Assignment: When the line containing "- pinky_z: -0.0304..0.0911" appears in the data below, begin copying there and stop only after the line containing "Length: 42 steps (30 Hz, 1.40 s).".

[Provided data — start]

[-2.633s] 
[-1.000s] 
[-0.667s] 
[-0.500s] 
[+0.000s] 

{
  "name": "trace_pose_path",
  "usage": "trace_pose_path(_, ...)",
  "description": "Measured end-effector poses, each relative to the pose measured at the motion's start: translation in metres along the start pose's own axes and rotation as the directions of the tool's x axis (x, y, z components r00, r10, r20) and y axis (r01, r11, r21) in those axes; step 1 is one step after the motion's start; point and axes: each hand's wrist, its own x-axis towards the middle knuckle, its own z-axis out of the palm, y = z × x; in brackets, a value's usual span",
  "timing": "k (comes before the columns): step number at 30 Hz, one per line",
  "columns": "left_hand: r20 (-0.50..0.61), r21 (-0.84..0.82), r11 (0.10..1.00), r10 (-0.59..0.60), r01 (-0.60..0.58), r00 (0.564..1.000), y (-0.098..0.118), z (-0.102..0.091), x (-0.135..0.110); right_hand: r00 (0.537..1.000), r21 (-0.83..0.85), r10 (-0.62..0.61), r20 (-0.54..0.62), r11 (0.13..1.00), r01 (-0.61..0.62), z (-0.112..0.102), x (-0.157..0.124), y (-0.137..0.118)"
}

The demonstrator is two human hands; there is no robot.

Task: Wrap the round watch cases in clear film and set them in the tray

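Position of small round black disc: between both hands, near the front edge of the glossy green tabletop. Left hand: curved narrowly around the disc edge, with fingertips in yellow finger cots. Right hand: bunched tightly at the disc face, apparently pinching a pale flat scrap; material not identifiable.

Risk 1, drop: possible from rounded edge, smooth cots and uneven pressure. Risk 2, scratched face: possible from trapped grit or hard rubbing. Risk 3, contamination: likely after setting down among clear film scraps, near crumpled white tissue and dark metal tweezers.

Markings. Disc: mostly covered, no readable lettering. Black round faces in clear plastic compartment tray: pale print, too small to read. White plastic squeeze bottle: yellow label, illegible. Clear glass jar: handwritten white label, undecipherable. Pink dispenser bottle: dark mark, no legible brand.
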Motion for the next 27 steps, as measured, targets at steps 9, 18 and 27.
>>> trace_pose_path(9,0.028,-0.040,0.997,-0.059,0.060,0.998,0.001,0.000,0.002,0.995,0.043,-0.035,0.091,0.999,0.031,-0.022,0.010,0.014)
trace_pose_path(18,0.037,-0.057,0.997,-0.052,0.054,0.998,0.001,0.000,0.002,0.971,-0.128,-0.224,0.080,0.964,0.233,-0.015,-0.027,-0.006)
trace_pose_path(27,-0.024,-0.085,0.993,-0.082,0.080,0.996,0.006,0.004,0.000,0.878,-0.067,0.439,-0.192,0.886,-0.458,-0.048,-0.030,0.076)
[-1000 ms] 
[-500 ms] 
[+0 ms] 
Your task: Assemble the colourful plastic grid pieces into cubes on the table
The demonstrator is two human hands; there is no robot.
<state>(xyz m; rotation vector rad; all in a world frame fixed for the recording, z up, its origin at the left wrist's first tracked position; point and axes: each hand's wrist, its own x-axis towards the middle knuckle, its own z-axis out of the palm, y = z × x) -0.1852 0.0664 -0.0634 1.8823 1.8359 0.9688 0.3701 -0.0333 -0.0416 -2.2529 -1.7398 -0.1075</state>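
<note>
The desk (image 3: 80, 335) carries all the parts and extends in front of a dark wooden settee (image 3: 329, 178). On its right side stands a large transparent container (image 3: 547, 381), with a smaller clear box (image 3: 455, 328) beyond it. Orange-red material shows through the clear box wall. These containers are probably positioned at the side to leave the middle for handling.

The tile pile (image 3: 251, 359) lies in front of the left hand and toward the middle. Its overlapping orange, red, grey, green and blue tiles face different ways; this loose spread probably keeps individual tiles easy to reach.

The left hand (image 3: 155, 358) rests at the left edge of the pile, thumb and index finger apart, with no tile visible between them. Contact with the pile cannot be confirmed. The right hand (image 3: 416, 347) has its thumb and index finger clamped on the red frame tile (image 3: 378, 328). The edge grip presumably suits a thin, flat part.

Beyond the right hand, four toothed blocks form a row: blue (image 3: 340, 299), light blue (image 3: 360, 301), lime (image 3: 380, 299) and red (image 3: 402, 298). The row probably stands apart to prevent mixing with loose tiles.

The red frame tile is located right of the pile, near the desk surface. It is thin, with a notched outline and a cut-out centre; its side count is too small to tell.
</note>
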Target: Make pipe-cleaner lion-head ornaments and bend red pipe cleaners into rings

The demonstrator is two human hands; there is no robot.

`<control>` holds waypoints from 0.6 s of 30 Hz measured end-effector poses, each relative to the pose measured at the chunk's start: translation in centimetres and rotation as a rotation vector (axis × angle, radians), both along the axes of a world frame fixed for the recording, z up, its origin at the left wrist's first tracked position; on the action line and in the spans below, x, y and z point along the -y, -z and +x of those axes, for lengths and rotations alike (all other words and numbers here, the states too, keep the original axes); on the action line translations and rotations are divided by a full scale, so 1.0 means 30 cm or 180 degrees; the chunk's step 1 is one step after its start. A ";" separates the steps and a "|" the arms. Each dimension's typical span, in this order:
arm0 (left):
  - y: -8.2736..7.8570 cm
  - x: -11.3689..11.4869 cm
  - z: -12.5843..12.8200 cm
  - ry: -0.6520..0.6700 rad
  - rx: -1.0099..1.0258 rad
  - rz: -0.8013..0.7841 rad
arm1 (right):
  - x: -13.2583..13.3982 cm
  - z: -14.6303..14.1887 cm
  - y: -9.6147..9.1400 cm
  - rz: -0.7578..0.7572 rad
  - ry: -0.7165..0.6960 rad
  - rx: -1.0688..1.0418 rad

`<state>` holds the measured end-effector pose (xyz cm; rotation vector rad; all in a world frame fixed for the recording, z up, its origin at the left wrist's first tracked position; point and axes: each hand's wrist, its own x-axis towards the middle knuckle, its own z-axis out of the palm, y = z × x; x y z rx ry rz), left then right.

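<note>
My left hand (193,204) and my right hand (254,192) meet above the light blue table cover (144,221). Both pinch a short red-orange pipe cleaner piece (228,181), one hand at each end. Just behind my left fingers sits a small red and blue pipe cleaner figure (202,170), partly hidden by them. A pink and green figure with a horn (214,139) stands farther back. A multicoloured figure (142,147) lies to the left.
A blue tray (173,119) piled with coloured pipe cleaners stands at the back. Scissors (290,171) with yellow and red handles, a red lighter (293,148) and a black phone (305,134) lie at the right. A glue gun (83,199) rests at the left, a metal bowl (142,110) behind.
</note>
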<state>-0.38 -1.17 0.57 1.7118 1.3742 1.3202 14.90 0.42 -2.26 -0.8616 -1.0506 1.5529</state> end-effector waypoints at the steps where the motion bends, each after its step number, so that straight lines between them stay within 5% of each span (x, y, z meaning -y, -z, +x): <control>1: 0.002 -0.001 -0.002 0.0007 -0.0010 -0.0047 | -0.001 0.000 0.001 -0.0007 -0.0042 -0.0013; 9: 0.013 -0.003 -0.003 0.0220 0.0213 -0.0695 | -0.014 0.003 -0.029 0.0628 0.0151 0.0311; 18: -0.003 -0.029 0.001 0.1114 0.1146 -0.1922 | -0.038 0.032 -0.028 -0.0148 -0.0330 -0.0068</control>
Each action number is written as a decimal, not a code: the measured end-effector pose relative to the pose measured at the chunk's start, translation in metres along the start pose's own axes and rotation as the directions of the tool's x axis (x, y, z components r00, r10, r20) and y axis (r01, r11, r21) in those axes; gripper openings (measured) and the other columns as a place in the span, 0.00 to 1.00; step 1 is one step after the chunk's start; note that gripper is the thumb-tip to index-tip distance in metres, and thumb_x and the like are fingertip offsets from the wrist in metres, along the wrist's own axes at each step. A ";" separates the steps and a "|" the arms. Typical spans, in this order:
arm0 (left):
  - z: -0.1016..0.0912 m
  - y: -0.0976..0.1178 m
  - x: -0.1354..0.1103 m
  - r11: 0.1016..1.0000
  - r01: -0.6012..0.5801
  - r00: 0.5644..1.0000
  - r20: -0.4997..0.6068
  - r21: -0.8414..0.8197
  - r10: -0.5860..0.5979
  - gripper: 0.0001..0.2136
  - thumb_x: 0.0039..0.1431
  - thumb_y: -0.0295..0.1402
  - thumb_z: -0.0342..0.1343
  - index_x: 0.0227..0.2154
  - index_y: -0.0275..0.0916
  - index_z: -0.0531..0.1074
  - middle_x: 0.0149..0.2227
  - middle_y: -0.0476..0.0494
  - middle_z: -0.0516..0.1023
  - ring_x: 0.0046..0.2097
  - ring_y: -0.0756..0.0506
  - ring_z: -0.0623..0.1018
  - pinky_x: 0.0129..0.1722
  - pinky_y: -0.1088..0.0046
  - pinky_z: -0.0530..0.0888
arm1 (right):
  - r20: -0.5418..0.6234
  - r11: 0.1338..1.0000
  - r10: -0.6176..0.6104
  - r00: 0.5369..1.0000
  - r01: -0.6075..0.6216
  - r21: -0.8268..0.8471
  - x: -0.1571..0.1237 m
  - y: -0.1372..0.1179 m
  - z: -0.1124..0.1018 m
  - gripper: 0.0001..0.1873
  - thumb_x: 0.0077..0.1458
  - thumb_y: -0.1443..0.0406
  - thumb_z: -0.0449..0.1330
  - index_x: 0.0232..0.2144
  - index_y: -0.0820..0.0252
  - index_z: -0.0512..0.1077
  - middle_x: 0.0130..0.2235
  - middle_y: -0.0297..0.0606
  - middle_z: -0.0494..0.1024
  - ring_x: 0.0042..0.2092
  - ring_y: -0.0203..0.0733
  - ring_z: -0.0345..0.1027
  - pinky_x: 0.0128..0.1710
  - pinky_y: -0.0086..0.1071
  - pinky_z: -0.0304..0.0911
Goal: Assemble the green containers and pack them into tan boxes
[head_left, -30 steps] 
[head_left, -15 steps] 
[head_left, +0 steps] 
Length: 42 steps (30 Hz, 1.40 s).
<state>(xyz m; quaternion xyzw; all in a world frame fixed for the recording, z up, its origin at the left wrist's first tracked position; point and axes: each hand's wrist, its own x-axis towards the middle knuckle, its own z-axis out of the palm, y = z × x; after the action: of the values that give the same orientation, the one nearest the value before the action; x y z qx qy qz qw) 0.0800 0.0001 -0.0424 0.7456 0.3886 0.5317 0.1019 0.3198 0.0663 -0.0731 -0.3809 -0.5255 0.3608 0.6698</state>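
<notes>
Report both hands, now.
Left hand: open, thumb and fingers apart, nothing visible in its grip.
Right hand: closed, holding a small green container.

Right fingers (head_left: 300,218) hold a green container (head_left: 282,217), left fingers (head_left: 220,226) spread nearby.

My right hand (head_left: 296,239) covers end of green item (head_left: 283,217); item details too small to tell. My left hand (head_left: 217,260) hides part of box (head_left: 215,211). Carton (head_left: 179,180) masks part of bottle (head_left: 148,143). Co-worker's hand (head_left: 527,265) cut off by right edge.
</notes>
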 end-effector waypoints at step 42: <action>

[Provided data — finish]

Response area:
  - pinky_z: -0.0304..0.0911
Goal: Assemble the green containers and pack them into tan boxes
[head_left, -30 steps] 
[head_left, -15 steps] 
[head_left, +0 steps] 
Length: 42 steps (30 Hz, 1.40 s).

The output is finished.